= The problem =
Within the material below, transcribe exactly the lines from the one holding "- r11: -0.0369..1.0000" through the one holding "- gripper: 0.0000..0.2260", keeping both ends and skipping the rest.

· · · ·

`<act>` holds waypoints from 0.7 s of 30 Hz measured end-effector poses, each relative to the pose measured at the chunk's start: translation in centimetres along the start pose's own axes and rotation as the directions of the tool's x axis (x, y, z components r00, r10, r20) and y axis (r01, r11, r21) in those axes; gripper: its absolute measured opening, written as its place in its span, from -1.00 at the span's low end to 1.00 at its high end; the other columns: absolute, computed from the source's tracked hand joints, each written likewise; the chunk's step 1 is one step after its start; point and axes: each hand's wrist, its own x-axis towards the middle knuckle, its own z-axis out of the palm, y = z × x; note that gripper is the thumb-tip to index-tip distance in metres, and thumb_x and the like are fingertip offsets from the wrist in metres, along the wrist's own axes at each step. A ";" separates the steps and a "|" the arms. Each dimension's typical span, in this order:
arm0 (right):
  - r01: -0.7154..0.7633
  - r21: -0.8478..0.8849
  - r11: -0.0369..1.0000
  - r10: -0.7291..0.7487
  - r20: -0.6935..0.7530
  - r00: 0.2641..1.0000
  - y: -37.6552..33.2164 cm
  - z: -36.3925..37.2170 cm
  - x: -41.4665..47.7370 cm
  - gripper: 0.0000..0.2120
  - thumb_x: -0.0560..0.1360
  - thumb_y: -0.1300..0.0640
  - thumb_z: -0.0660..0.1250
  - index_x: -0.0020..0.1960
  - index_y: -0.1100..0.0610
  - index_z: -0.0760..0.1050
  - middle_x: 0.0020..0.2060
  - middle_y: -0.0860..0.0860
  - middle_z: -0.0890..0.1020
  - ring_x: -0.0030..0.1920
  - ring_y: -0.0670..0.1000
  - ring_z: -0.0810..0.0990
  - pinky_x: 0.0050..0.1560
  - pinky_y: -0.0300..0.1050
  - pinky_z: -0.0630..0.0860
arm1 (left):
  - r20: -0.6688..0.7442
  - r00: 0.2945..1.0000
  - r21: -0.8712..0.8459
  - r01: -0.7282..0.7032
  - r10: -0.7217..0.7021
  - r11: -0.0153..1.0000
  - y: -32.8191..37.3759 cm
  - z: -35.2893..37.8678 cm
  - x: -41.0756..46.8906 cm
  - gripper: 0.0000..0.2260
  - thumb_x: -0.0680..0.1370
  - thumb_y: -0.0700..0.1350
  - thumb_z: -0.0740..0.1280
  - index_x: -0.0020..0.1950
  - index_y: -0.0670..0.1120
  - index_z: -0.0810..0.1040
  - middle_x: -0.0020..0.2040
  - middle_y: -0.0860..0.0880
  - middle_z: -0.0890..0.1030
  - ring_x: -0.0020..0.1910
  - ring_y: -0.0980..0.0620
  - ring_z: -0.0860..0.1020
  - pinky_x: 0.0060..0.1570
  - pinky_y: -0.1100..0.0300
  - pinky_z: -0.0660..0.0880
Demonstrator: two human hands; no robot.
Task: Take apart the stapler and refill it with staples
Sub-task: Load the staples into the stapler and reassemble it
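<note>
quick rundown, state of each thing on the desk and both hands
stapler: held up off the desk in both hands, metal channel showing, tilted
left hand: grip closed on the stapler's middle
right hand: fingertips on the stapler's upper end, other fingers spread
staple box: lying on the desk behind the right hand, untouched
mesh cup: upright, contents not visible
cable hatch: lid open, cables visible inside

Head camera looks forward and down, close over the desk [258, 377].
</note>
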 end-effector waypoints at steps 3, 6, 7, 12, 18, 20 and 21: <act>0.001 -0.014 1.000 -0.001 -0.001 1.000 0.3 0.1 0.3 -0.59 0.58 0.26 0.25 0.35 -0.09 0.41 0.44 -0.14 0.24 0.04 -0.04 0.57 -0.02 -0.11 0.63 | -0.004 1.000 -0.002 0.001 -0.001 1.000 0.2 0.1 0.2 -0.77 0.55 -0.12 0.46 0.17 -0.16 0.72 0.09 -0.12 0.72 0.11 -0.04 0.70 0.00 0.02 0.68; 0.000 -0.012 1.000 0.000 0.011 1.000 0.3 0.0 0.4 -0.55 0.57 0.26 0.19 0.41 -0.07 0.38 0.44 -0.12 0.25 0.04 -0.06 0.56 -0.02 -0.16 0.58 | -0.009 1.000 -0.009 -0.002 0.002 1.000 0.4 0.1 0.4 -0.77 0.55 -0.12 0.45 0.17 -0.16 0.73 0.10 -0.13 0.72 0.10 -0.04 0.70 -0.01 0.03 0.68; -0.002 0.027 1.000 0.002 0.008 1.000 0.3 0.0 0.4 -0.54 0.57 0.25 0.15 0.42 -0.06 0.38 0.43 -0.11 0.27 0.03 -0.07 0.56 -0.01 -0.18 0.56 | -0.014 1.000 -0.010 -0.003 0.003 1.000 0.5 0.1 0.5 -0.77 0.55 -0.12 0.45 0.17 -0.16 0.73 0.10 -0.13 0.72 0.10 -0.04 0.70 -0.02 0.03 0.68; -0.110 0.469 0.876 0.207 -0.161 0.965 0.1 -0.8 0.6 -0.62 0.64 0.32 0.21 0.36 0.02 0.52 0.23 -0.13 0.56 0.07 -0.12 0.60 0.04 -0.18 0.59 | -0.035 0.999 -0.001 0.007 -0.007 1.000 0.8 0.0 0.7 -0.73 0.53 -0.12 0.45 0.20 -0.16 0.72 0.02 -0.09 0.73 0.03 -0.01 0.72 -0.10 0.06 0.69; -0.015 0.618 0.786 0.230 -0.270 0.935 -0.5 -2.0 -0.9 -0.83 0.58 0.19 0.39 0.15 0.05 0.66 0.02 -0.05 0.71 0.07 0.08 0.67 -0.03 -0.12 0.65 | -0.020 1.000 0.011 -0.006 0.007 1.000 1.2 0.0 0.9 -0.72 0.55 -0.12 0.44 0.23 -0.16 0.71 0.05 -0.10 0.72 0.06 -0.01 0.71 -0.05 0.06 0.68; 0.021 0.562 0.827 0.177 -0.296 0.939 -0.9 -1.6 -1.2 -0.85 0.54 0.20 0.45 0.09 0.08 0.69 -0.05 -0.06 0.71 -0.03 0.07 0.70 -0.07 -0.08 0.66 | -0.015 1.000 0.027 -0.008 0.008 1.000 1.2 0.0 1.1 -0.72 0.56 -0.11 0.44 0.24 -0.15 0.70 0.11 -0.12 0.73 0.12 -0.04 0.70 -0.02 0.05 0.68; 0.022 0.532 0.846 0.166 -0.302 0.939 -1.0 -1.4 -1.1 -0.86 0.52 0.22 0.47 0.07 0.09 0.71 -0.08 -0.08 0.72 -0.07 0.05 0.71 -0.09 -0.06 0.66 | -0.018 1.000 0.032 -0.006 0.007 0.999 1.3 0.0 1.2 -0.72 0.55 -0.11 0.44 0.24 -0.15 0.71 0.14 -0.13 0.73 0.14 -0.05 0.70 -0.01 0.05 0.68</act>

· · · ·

= Worked solution =
  - r11: -0.0369..1.0000
  - r10: -0.7291..0.7487
  - r20: -0.6935..0.7530
  - r00: 0.2641..1.0000
  - y: -37.6552..33.2164 cm
  - z: -36.3925..37.2170 cm
  - x: -41.4665..47.7370 cm
  - gripper: 0.0000..0.2120
  - thumb_x: -0.0560..0.1360
  - thumb_y: -0.1300..0.0640
  - thumb_z: -0.0660..0.1250
  - index_x: -0.0020..0.1960
  - index_y: -0.1100..0.0610
  - index_z: -0.0760..0.1050
  - middle_x: 0.0020..0.2060
  - middle_y: -0.0860..0.0860
  - middle_z: -0.0890..0.1020
  - ring_x: -0.0030..0.1920
  - ring_y: -0.0670..0.1000
  - ring_z: -0.0810..0.0990
  - pinky_x: 0.0050..0.1560
  - pinky_y: -0.0300..0.1050
  - pinky_z: -0.0630..0.0860
arm1 (left):
  - r20: -0.6688..0.7442
  - r00: 0.2945..1.0000
  - r21: -0.8712..0.8459
  - r01: -0.7282..0.7032
  - r10: -0.7217..0.7021
  - r11: -0.0153..1.0000
  - y: -32.8191..37.3759 cm
  - z: -35.2893..37.8678 cm
  - x: -41.0756..46.8906 cm
  - gripper: 0.0000..0.2260

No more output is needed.